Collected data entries
▬▬▬▬▬▬▬▬▬▬

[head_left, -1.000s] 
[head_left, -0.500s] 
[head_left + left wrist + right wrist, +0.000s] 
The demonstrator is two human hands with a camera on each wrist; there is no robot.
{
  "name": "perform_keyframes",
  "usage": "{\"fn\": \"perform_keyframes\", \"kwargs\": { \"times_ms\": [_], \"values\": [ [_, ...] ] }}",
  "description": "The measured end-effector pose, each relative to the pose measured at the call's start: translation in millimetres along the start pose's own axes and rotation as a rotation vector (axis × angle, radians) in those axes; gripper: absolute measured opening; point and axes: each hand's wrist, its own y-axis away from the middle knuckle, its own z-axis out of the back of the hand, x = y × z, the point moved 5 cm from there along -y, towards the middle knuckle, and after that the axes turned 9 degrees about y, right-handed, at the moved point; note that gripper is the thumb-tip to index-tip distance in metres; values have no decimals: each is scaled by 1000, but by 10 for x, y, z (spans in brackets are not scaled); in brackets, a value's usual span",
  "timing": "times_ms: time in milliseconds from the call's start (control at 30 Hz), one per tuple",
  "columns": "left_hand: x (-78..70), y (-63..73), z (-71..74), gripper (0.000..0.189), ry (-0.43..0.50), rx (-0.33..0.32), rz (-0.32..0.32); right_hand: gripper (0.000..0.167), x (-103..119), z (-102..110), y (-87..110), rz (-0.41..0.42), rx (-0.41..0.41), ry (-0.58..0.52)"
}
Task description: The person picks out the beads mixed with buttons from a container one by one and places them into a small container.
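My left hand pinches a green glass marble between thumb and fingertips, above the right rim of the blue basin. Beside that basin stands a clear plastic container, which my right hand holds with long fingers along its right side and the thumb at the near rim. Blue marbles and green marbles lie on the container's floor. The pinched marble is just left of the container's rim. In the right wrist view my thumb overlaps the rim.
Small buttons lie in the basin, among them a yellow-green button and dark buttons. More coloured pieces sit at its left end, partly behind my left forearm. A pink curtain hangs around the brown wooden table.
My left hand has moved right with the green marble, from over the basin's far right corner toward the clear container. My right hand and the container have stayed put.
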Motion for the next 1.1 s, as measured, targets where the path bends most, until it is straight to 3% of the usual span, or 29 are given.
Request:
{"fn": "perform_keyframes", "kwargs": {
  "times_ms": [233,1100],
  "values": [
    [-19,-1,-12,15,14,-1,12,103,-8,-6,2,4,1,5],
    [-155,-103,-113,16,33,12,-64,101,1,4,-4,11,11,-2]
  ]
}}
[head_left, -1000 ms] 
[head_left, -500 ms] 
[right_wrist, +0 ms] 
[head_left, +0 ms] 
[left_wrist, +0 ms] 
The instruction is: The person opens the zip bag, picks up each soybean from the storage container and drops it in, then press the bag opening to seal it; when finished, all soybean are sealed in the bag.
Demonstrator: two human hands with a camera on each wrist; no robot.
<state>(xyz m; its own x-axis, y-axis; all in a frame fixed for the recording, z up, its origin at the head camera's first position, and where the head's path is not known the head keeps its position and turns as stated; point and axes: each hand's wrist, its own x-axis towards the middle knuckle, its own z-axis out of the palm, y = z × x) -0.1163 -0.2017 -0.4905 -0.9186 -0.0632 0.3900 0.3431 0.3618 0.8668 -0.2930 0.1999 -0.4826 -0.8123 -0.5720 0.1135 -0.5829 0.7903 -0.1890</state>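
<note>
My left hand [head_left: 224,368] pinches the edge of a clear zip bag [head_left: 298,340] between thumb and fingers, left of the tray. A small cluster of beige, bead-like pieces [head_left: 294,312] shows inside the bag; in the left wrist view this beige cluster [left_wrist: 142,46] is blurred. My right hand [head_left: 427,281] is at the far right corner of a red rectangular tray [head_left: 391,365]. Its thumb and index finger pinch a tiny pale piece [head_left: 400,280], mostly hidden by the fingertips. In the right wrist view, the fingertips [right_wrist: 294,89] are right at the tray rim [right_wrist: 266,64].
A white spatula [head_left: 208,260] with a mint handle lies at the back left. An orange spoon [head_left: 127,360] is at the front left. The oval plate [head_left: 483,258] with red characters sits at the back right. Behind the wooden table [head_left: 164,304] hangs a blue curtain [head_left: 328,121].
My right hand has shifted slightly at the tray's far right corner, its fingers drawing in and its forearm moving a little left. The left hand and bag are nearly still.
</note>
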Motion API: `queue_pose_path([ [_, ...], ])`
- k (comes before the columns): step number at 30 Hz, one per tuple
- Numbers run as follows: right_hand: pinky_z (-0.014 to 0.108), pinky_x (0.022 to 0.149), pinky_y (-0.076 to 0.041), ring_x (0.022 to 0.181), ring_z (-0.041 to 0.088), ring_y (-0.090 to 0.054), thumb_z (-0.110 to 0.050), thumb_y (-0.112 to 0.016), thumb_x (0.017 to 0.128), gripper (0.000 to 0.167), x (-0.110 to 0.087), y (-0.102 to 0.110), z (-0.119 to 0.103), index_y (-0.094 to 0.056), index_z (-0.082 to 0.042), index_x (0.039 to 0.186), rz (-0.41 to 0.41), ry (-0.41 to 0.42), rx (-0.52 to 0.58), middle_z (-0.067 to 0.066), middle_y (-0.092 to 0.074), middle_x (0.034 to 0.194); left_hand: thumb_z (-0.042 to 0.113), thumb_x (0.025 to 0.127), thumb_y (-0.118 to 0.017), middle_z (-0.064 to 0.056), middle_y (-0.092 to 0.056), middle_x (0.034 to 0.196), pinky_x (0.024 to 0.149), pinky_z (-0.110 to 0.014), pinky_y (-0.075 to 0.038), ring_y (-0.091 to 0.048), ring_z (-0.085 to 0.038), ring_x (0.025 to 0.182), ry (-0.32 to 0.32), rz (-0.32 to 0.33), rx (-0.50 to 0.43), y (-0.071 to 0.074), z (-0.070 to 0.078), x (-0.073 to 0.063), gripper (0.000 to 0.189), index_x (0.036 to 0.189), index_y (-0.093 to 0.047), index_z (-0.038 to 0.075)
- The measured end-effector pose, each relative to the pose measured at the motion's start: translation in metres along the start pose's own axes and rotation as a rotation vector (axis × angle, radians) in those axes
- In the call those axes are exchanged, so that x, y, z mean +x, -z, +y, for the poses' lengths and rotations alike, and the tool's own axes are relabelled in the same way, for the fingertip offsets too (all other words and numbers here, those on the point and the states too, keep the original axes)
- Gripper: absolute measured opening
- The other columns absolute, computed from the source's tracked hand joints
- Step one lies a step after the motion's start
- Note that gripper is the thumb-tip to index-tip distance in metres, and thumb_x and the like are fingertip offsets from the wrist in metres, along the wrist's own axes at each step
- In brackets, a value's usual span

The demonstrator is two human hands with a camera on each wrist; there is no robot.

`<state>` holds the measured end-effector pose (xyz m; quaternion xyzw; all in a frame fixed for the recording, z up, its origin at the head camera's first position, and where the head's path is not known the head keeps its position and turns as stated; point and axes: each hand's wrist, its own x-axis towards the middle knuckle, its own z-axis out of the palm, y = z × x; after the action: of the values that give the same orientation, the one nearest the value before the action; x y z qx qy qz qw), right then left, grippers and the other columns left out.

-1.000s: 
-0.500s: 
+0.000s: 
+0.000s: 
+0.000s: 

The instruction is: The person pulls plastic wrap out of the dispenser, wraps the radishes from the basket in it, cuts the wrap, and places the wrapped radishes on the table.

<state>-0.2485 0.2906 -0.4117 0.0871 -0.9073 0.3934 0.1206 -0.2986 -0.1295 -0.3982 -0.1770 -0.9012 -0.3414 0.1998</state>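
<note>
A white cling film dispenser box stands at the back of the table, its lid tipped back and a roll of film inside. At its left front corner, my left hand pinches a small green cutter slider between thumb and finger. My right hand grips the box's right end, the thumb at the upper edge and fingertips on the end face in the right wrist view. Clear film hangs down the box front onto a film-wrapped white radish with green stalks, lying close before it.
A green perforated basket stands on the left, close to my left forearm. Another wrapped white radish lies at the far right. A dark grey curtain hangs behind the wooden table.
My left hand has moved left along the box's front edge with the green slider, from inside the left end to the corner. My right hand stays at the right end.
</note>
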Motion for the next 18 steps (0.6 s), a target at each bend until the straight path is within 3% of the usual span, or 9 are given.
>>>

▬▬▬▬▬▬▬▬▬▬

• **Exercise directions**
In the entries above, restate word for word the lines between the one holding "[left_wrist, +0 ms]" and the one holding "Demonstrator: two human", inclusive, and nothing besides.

• **Answer space**
[left_wrist, +0 ms] 
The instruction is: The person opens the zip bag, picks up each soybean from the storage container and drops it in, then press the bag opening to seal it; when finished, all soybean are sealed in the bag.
Demonstrator: two human hands with a camera on each wrist; no robot.

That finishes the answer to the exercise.